Ce domaine d’intervention regroupe les projets ayant pour finalité le renforcement de l’offre de justice, portant une attention toute particulière aux populations les plus vulnérables.

Dans cette optique, ideaborn intervient  dans des pays présentant différents niveaux d’accès à la justice ; ce sont par exemple des pays sortant d’un conflit armé et se dotant de mécanismes de « justice transitionnels » ou encore des pays transitant d’une structure de justice pré-moderne (basée sur la coutume) à un système judiciaire moderne.   

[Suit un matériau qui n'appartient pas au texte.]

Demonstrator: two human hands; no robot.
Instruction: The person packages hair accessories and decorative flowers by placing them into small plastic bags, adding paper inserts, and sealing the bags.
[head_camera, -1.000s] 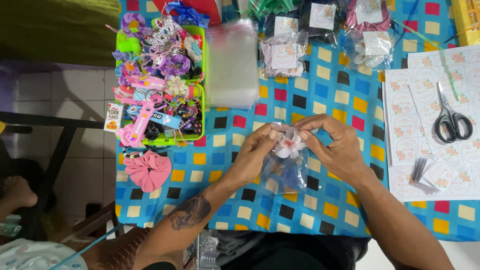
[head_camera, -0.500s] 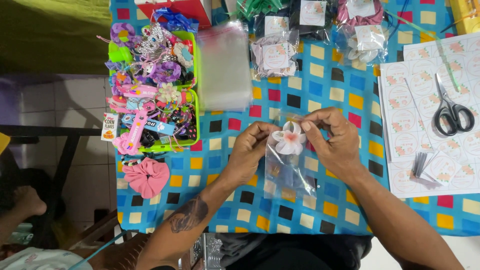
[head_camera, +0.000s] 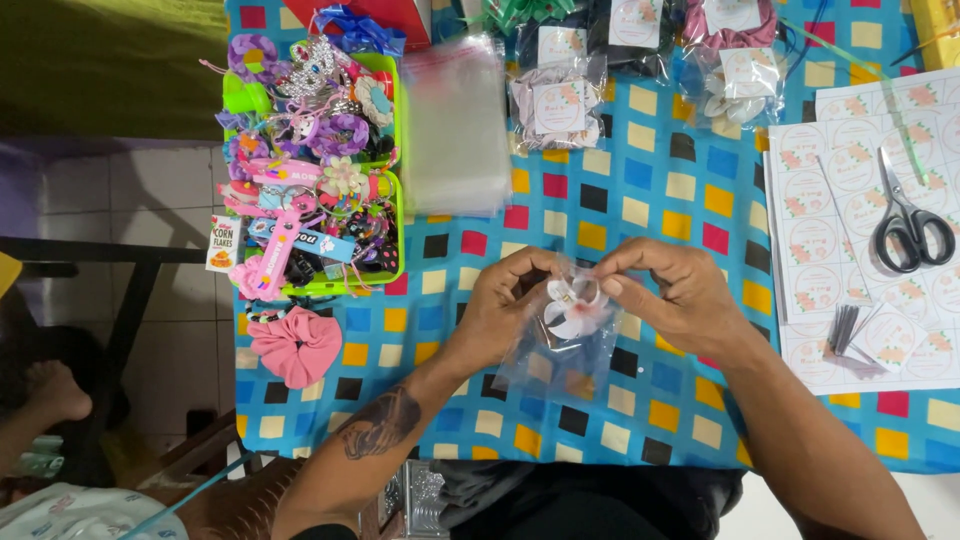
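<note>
At the middle of the table, both hands hold a small clear plastic bag (head_camera: 560, 358) over the blue checked cloth (head_camera: 640, 200). A white and pink flower hair piece (head_camera: 574, 308) sits at the bag's mouth. My left hand (head_camera: 500, 310) pinches the bag's left edge. My right hand (head_camera: 672, 296) pinches the right edge beside the flower. The bag hangs down toward me between the hands.
A green tray (head_camera: 392, 262) heaped with colourful hair accessories stands at the left, a pink scrunchie (head_camera: 296, 345) below it. A stack of clear bags (head_camera: 455, 125) lies above. Packed items (head_camera: 558, 100) line the far edge. Black scissors (head_camera: 908, 222) rest on sticker sheets (head_camera: 820, 250) at the right.
The flower piece has stayed at the bag's mouth while both hands shifted slightly along the bag's edges. The view has moved a little.
</note>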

Les projets conduits à terme par ideaborn dans ce domaine d’action se centrent sur  trois axes fondamentaux:

La consolidation du système judiciaire: vise à  améliorer l'offre et la qualité des services de justice. Les actions d’Ideaborn portent sur plusieurs domaines clés (i) la gestion des centres de formation des juges, fiscaux et juristes en général;  (ii) la gestion des prisons et la formation de fonctionnaires de prisons, portant une attention spéciale au traitement des délits mineurs;  (iii) la gestion et l’archivage de dossiers dans les tribunaux;  (iv) les systèmes publics de contrôle interne et externe de la justice

Appui à la coordination entre la justice ordinaire, les mécanismes alternatifs de solution de conflits (MASC), et les mécanismes traditionnels (pré-modernes), basés sur la coutume.
Vise à étudier dans les différents pays où nous intervenons  les  mécanismes d’accès à la justice dont disposent les populations vulnérables. Cela suppose également d’œuvrer afin d’améliorer les garanties que ces derniers offrent pour la protection des droits inaliénables de ces populations. Enfin, cela implique de chercher à améliorer la communication et la supervision relatives à ces mécanismes pour s’assurer que les cas pénaux graves soient connus de la justice ordinaire.

Réforme législative. Consiste à promouvoir les changements de législation favorables à la préservation des droits fondamentaux, en l’occurrence (i) la protection et la promotion du droit d’association ; (ii) la promotion de l’éducation aux droits de l’homme dans les systèmes primaires, secondaires et universitaires ; (iv) l’amélioration des systèmes de conciliation ; (v) la protection des droits inaliénables des populations vulnérables (réfugiés,  déplacés, enfants, femmes, minorités, etc.)